Correlation Between Steven Madden and Iridium Communications
Can any of the company-specific risk be diversified away by investing in both Steven Madden and Iridium Communications at the same time? Although using a correlation coefficient on its own may not help to predict future stock returns, this module helps to understand the diversifiable risk of combining Steven Madden and Iridium Communications into the same portfolio, which is an essential part of the fundamental portfolio management process.
By analyzing existing cross correlation between Steven Madden and Iridium Communications, you can compare the effects of market volatilities on Steven Madden and Iridium Communications and check how they will diversify away market risk if combined in the same portfolio for a given time horizon. You can also utilize pair trading strategies of matching a long position in Steven Madden with a short position of Iridium Communications. Check out your portfolio center. Please also check ongoing floating volatility patterns of Steven Madden and Iridium Communications.
Diversification Opportunities for Steven Madden and Iridium Communications
0.52 | Correlation Coefficient |
Very weak diversification
The 3 months correlation between Steven and Iridium is 0.52. Overlapping area represents the amount of risk that can be diversified away by holding Steven Madden and Iridium Communications in the same portfolio, assuming nothing else is changed. The correlation between historical prices or returns on Iridium Communications and Steven Madden is a relative statistical measure of the degree to which these equity instruments tend to move together. The correlation coefficient measures the extent to which returns on Steven Madden are associated (or correlated) with Iridium Communications. Values of the correlation coefficient range from -1 to +1, where. The correlation of zero (0) is possible when the price movement of Iridium Communications has no effect on the direction of Steven Madden i.e., Steven Madden and Iridium Communications go up and down completely randomly.
Pair Corralation between Steven Madden and Iridium Communications
Given the investment horizon of 90 days Steven Madden is expected to under-perform the Iridium Communications. But the stock apears to be less risky and, when comparing its historical volatility, Steven Madden is 1.62 times less risky than Iridium Communications. The stock trades about -0.12 of its potential returns per unit of risk. The Iridium Communications is currently generating about -0.02 of returns per unit of risk over similar time horizon. If you would invest 3,031 in Iridium Communications on September 28, 2024 and sell it today you would lose (143.00) from holding Iridium Communications or give up 4.72% of portfolio value over 90 days.
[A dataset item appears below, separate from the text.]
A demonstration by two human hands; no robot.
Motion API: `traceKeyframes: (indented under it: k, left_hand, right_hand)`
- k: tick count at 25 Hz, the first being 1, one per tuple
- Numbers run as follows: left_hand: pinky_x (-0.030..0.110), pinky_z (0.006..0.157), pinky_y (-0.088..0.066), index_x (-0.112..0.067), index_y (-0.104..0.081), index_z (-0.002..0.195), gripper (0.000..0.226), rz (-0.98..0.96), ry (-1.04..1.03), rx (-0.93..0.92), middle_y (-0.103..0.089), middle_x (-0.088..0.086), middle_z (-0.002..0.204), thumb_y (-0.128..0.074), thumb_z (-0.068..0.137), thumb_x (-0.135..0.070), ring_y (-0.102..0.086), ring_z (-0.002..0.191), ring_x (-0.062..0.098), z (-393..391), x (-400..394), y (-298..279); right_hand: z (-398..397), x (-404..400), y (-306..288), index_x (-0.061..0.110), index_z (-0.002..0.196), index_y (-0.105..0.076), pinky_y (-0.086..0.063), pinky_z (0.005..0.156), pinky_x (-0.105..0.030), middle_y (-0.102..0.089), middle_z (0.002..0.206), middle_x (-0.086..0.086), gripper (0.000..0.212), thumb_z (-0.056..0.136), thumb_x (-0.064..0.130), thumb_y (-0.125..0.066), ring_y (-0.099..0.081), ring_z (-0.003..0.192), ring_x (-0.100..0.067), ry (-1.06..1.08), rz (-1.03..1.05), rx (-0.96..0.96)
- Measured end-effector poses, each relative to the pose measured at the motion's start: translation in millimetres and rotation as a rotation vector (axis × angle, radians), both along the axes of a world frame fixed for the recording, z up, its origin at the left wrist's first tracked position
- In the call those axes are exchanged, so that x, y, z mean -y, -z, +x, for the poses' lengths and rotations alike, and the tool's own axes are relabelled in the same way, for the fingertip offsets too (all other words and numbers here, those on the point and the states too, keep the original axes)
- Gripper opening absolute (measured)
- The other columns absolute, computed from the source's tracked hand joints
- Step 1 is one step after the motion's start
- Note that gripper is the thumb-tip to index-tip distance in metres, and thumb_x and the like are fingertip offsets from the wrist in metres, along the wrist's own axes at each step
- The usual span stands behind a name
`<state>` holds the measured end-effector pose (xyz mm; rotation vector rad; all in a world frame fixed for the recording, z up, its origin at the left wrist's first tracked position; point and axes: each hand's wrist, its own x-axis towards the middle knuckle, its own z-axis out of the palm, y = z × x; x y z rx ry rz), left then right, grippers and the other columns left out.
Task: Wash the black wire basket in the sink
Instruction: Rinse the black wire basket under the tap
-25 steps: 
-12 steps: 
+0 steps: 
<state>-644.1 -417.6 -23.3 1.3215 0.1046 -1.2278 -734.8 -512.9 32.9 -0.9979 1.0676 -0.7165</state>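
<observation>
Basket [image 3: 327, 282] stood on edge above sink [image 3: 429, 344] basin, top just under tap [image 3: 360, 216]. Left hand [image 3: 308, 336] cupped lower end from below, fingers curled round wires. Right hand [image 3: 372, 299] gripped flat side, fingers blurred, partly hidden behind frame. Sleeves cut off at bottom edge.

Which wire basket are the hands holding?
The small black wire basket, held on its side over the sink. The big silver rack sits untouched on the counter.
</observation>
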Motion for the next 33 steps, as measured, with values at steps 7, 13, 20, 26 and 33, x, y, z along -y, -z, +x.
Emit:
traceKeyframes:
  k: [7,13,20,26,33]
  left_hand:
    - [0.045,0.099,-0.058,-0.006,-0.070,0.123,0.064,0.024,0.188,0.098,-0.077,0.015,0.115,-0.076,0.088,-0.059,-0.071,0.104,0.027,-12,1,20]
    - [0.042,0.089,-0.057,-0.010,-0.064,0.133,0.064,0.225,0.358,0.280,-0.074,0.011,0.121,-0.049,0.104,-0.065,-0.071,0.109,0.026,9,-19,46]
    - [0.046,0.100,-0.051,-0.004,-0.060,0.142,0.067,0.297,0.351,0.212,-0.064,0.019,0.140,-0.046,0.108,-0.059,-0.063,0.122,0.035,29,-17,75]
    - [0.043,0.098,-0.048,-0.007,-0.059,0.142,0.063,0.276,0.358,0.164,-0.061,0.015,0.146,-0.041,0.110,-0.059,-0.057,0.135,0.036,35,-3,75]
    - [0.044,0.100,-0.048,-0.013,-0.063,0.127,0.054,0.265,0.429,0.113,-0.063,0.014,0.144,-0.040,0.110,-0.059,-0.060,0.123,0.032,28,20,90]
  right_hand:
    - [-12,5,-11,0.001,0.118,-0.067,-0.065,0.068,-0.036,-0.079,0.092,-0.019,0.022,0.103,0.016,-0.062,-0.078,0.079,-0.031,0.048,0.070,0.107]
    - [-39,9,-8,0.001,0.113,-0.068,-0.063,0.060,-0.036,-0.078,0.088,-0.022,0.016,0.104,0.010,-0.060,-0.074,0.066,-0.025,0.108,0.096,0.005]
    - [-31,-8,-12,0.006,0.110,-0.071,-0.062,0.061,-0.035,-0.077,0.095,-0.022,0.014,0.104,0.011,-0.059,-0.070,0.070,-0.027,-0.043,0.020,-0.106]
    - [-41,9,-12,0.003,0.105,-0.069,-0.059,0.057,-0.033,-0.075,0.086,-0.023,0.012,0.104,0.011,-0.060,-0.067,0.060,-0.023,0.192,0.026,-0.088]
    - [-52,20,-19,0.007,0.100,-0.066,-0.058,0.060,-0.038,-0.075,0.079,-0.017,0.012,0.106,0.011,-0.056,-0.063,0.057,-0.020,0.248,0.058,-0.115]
Time Period | 3 Months [change] |
Direction | Moves Together |
Strength | Weak |
Accuracy | 100.0% |
Values | Daily Returns |
Steven Madden vs. Iridium Communications
Performance |
Timeline |
Steven Madden |
Iridium Communications |
Steven Madden and Iridium Communications Volatility Contrast
Predicted Return Density |
Returns |
Pair Trading with Steven Madden and Iridium Communications
The main advantage of trading using opposite Steven Madden and Iridium Communications positions is that it hedges away some unsystematic risk. Because of two separate transactions, even if Steven Madden position performs unexpectedly, Iridium Communications can make up some of the losses. Pair trading also minimizes risk from directional movements in the market. For example, if an entire industry or sector drops because of unexpected headlines, the short position in Iridium Communications will offset losses from the drop in Iridium Communications' long position.Steven Madden vs. Weyco Group | Steven Madden vs. Caleres | Steven Madden vs. Designer Brands | Steven Madden vs. Vera Bradley |
Check out your portfolio center.Note that this page's information should be used as a complementary analysis to find the right mix of equity instruments to add to your existing portfolios or create a brand new portfolio. You can also try the Portfolio Rebalancing module to analyze risk-adjusted returns against different time horizons to find asset-allocation targets.